A key point to remember is that how and what you give is as important, perhaps even more so, as the dollar amount involved.

With a 2020 standard deduction of $12,400 for singles ($13,700 at age 65 and up) and $24,800 for married couples filing jointly ($27,400 if both spouses are age 65 and up), it is much more difficult for those who contribute to charities to see a direct tax benefit, as the standard deduction is often higher than the amount one would save in taxes by itemizing.

Below are three strategies to help those in need and also receive a tax benefit for your charitable contributions:

Establish a Donor Advised Fund 

I did this myself this year, and it was super easy. First, you select a Donor Advised Fund (DAF) custodian such as Schwab, Vanguard, Fidelity, or TIAA by reviewing their portfolio investment options and expenses. Next, select an asset allocation for your deposit and make a tax-deductible contribution.

Typically, you’ll want to contribute more than the standard deduction amount to gain the ability to itemize deductions, including the DAF deposit. This is often referred to as a “bunching” strategy, in which people plan to be able to itemize every few years or so. 

Lastly, follow the custodian’s procedures to make grants to charities from your account at any time. The custodian makes sure the charity is tax-qualified and sends out a check.

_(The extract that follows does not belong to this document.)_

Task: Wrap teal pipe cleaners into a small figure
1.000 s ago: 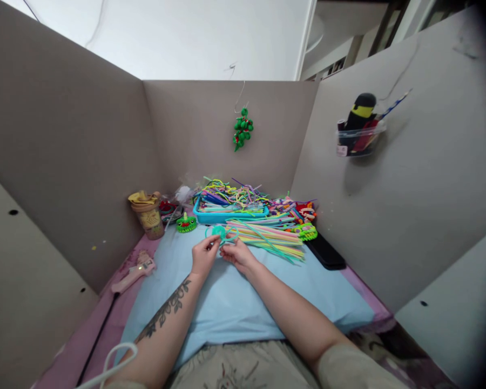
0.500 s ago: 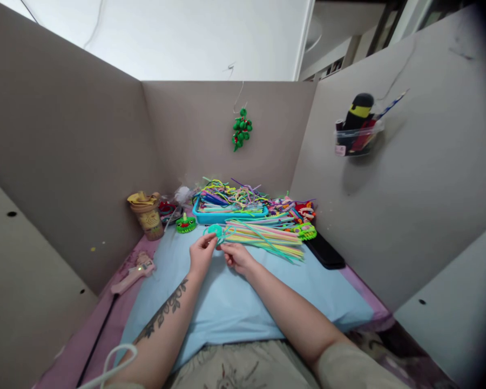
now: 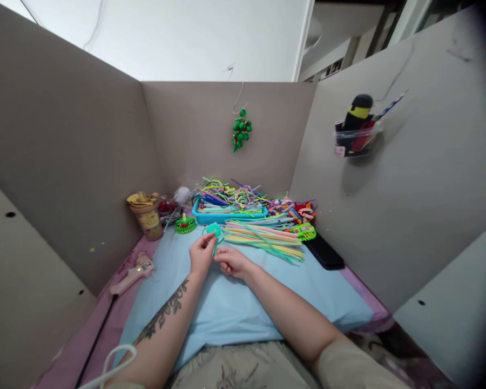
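My left hand (image 3: 201, 253) pinches a small teal pipe-cleaner piece (image 3: 214, 230), a wound ball with thin strands trailing toward me. My right hand (image 3: 231, 261) sits just right of it with its fingers closed on the trailing teal strand, low over the light blue mat (image 3: 243, 302). A loose pile of pastel pipe cleaners (image 3: 263, 239) lies just beyond my right hand.
A blue tray (image 3: 227, 212) of mixed pipe cleaners stands at the back. A small green figure (image 3: 185, 223), a tan cup (image 3: 148, 216), a pink glue gun (image 3: 133, 273) and a black phone (image 3: 325, 250) lie around. Grey partitions enclose three sides; a green ornament (image 3: 241, 129) hangs there.
The open teal loops have been drawn in tight to the ball. My right hand has moved back toward me and down, pulling the strand.
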`<action>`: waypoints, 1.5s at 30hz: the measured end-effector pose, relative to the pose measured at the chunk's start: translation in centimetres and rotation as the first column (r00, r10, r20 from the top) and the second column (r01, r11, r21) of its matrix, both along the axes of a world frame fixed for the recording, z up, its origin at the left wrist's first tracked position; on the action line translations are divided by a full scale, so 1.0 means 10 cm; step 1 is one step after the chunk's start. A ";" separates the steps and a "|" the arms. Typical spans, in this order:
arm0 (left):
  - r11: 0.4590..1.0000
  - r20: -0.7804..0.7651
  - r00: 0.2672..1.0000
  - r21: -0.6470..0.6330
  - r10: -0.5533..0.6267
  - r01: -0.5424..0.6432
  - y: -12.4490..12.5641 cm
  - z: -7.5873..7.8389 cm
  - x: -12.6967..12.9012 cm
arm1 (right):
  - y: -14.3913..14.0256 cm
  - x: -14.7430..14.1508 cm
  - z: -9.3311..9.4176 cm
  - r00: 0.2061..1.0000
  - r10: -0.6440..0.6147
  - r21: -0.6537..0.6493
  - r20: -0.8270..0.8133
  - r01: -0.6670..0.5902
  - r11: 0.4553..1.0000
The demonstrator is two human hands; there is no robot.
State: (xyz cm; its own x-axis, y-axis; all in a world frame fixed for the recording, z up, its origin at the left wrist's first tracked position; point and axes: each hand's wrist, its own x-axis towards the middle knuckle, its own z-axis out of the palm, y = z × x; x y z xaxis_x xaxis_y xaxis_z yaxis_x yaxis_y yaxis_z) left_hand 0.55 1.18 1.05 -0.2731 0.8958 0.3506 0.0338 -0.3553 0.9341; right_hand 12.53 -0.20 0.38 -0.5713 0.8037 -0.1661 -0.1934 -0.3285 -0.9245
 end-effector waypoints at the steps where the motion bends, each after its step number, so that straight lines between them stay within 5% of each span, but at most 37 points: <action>1: 1.000 0.054 0.998 -0.016 0.012 -0.012 0.03 0.00 -0.03 | -0.05 0.00 0.02 0.991 0.123 0.048 0.059 -0.125 0.991; 4: 0.997 0.166 0.985 -0.066 0.039 -0.029 0.10 -0.01 -0.12 | -0.18 0.01 0.11 0.851 0.475 0.066 0.226 -0.500 0.864; 7: 0.996 0.216 0.975 -0.081 0.053 -0.036 0.16 -0.04 -0.18 | -0.22 0.05 0.16 0.783 0.547 0.053 0.297 -0.586 0.809; 10: 0.997 0.234 0.971 -0.073 0.042 -0.026 0.19 -0.07 -0.18 | -0.13 0.09 0.13 0.883 0.361 0.133 0.301 -0.414 0.901; 13: 0.997 0.232 0.973 -0.074 0.007 0.011 0.18 -0.08 -0.14 | 0.02 0.12 0.06 0.976 -0.079 0.330 0.205 0.008 0.944; 16: 0.993 0.211 0.977 -0.096 -0.043 0.064 0.15 -0.07 -0.10 | 0.13 0.14 0.02 0.855 -0.517 0.498 0.038 0.432 0.752; 19: 0.990 0.194 0.978 -0.106 -0.073 0.095 0.11 -0.05 -0.08 | 0.18 0.17 0.02 0.712 -0.702 0.632 -0.015 0.550 0.545; 22: 0.988 0.176 0.980 -0.100 -0.098 0.116 0.09 -0.05 -0.06 | 0.17 0.19 0.03 0.662 -0.750 0.714 -0.001 0.525 0.463; 32: 0.985 0.173 0.979 -0.115 -0.107 0.128 0.08 -0.03 -0.04 | 0.17 0.19 0.02 0.703 -0.711 0.787 0.003 0.437 0.436; 39: 0.983 0.203 0.970 -0.102 -0.131 0.154 0.07 -0.03 -0.03 | 0.13 0.18 0.03 0.654 -0.755 0.831 -0.055 0.449 0.328; 45: 0.981 0.243 0.963 -0.125 -0.118 0.152 0.08 -0.03 -0.03 | 0.15 0.20 0.01 0.643 -0.764 0.839 -0.060 0.447 0.311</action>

Donate Appreciated Securities

Consider gifting appreciated securities to charities instead of cash. Securities, such as bonds or stock or mutual fund shares, can be transferred directly to charities or placed within a DAF for greater flexibility as to the timing and recipients of charitable gifts.

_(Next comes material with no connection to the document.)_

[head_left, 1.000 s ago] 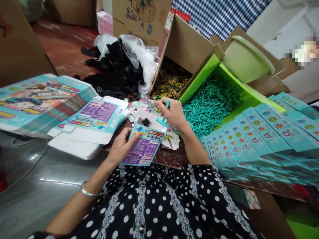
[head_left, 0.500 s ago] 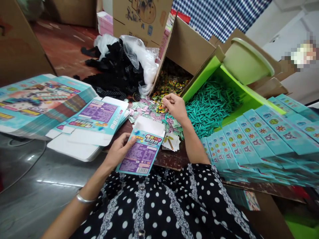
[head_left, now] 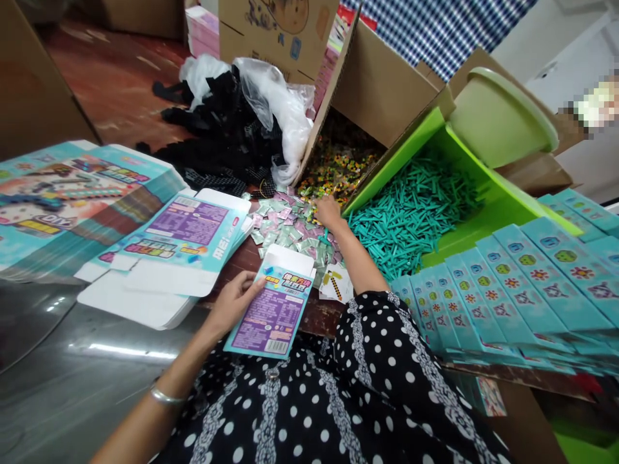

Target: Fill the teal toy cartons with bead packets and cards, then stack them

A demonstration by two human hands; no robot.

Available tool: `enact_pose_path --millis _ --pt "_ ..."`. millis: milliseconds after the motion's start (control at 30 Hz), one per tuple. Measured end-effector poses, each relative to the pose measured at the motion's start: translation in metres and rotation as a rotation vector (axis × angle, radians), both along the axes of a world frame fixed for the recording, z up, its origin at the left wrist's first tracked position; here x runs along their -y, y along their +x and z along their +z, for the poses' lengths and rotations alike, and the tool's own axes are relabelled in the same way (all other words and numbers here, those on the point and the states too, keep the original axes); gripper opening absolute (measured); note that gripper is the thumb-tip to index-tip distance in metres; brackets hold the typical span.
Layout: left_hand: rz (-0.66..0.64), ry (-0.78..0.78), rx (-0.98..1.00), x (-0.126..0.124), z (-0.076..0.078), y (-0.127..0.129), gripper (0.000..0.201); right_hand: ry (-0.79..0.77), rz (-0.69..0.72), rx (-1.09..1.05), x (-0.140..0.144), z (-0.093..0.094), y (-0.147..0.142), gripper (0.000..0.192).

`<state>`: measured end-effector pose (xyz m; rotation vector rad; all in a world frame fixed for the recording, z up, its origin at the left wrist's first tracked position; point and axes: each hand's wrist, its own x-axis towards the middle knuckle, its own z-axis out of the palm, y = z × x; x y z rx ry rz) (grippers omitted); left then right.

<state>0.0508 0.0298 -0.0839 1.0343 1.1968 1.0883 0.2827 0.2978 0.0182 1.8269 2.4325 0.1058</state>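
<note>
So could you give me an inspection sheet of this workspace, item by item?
Surface: dark wooden table edge beside a grey glossy tabletop.
Job's things: small open teal cardboard box; pile of small pastel packets; loose multicoloured beads in a brown carton.
Clutter: teal plastic sticks in a green bin; rows of filled teal boxes; stacks of flat printed box blanks; black parts in a clear bag; pale green plastic bowl.
Hands: left hand holds the teal box; right hand reaches the beads' edge, grip unclear.
Cables: nothing seen.
Surroundings: cardboard cartons, checked cloth.
</note>
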Motion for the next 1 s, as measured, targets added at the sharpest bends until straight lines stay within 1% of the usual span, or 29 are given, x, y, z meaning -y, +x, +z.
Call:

Donors can claim the fair market value of the gift on their income tax return and avoid paying capital gains tax on the gifted amount.

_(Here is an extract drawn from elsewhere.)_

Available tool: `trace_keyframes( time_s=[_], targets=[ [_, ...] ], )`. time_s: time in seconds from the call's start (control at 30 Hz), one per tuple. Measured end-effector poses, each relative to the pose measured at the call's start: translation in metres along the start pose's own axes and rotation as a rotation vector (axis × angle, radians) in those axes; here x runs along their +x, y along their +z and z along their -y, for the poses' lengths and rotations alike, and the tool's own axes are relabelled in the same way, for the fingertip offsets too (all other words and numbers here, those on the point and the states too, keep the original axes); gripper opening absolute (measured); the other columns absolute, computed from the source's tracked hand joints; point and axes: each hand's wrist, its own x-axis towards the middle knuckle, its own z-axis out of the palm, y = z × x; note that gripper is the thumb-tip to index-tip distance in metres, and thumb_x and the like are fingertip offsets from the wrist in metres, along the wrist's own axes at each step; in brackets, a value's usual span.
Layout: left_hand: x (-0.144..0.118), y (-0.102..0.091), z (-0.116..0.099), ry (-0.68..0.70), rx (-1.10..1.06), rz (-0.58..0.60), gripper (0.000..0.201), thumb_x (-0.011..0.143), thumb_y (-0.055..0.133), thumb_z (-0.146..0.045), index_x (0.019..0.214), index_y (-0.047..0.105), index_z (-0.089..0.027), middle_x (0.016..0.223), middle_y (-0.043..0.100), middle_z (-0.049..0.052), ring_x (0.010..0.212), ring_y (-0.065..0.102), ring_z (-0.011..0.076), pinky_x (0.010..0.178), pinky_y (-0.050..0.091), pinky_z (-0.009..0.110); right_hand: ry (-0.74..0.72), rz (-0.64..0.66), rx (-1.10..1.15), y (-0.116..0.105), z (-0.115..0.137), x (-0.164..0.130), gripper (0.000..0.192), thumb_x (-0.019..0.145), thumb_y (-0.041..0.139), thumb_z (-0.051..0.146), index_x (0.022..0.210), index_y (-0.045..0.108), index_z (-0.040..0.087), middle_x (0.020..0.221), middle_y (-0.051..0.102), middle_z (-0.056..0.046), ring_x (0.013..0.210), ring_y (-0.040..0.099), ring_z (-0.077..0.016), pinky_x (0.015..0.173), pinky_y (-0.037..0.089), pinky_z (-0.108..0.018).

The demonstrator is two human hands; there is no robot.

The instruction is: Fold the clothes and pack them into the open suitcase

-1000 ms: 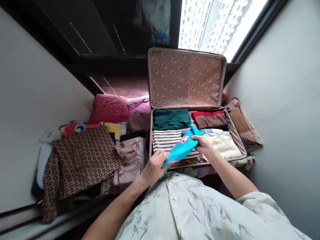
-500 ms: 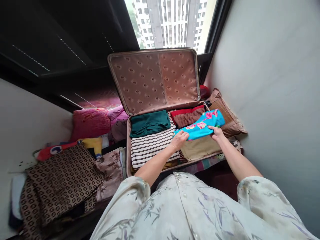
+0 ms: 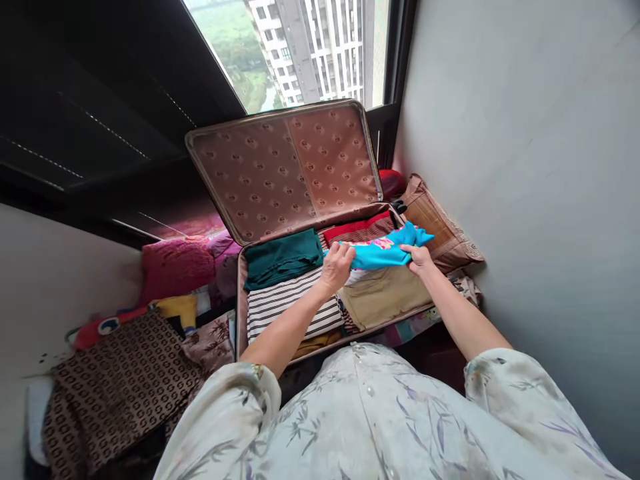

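A bright blue garment with pink flowers stretches between my two hands above the right half of an open suitcase. My left hand is closed on its left end, and my right hand grips the lower edge at the right. Beneath it lie folded beige cloth and a bit of white cloth. Behind it is a folded red and brown striped garment. In the left half, a dark green folded garment rests behind a black-and-white striped one.
The suitcase lid stands raised against the window. To the left lie a brown patterned cloth, a yellow cloth and a pink cushion. A brown cushion leans by the right wall.
The blue garment has bunched narrower, its right end drawn in and hanging lower over the suitcase edge. More beige and white cloth shows below it. The view has turned to the right.
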Motion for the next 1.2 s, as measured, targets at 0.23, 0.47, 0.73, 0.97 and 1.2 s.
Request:
trace_keyframes(
  time_s=[0.23,0.47,0.73,0.97,1.2],
  targets=[
    [-0.045,0.032,-0.015,0.009,0.024,0.301,0.022,0.09,0.052,-0.007,0.104,0.062,-0.02,0.116,0.063,0.012,0.103,0.054,0.0274,0.09,0.046,0.041,0.043,-0.09,-0.175,-0.008,-0.013,-0.019,0.039,0.098,0.064,0.041,0.128,0.062,0.016,0.125,0.065,-0.009,0.106,0.066,-0.0212,0.09,0.059,-0.042],
    [-0.064,0.063,-0.02,-0.237,-0.154,0.43,0.037,0.097,0.061,-0.044,0.126,0.06,-0.022,0.138,0.055,0.013,0.121,0.049,0.0307,0.098,0.043,0.044,-0.01,-0.194,-0.573,-0.049,-0.027,-0.043,0.029,0.079,0.078,0.03,0.103,0.065,0.019,0.097,0.07,-0.007,0.086,0.064,-0.0223,0.073,0.053,-0.031],
    [-0.018,0.081,-0.007,-0.306,-0.031,0.5,0.042,0.1,0.055,-0.043,0.137,0.058,-0.023,0.133,0.058,0.016,0.119,0.051,0.0337,0.095,0.042,0.046,-0.337,-0.089,-1.558,-0.04,-0.008,-0.044,0.051,0.098,0.052,0.031,0.146,0.049,0.016,0.123,0.061,-0.02,0.103,0.064,-0.0315,0.084,0.05,-0.04],
    [-0.007,0.083,0.007,-0.349,-0.071,0.528,0.025,0.096,0.062,-0.04,0.109,0.071,-0.021,0.119,0.065,0.014,0.113,0.057,0.0336,0.09,0.045,0.042,-0.614,0.156,-1.685,-0.039,-0.002,-0.029,0.057,0.097,0.038,0.016,0.153,0.047,0.022,0.15,0.048,-0.019,0.125,0.048,-0.0362,0.094,0.051,-0.046],
    [-0.02,0.069,0.014,-0.534,-0.115,0.432,0.023,0.096,0.054,-0.024,0.114,0.068,-0.02,0.107,0.072,0.01,0.104,0.065,0.0289,0.091,0.047,0.041,-0.432,0.164,-1.726,-0.021,0.004,0.007,0.047,0.102,0.027,0.017,0.131,0.064,0.016,0.122,0.062,-0.021,0.101,0.061,-0.0289,0.085,0.051,-0.04]
  ],
)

This can save a considerable amount of taxes if securities were held a long time and grew significantly. Charities also receive more than if donors sold shares and donated the after-tax proceeds.

Qualified Charitable Contributions

Donors starting at age 70½, with traditional IRAs, can donate up to $100,000 to qualified charitable organizations directly from their IRA(s). This is called a qualified charitable distribution (QCD).

Withdrawals for charitable donations are not counted as taxable income and can be used to comply with required minimum distribution (RMD) tax rules for traditional IRAs that begin at age 72.

Charitable contributions must be sent directly from an IRA account custodian to a qualified charity in order to qualify for a QCD. Account owners cannot take possession of the money. All IRA distributions are reported to IRA account owners and the IRS on Form 1099-R and QCDs should not be included in taxable income.

Another Option For Donations

There is one more way to give to qualified charities and save on income taxes for tax years beginning in 2020: As a result of the CARES Act, there is a $300 deduction allowed for non-itemizers. This is often referred to as an “above the line” deduction because it is an adjustment made before determining adjusted gross income.

The Bottom Line

To summarize, it is still possible to receive tax benefits for charitable donations. Donating to charities is a win-win-win for all involved. Donors reduce their income taxes, charities receive desperately needed income, and clients of charities receive much needed support, especially during these challenging times.

There is still time to make arrangements for any of the charitable donation strategies listed above. Every small step that people take to help others this holiday season will make a difference.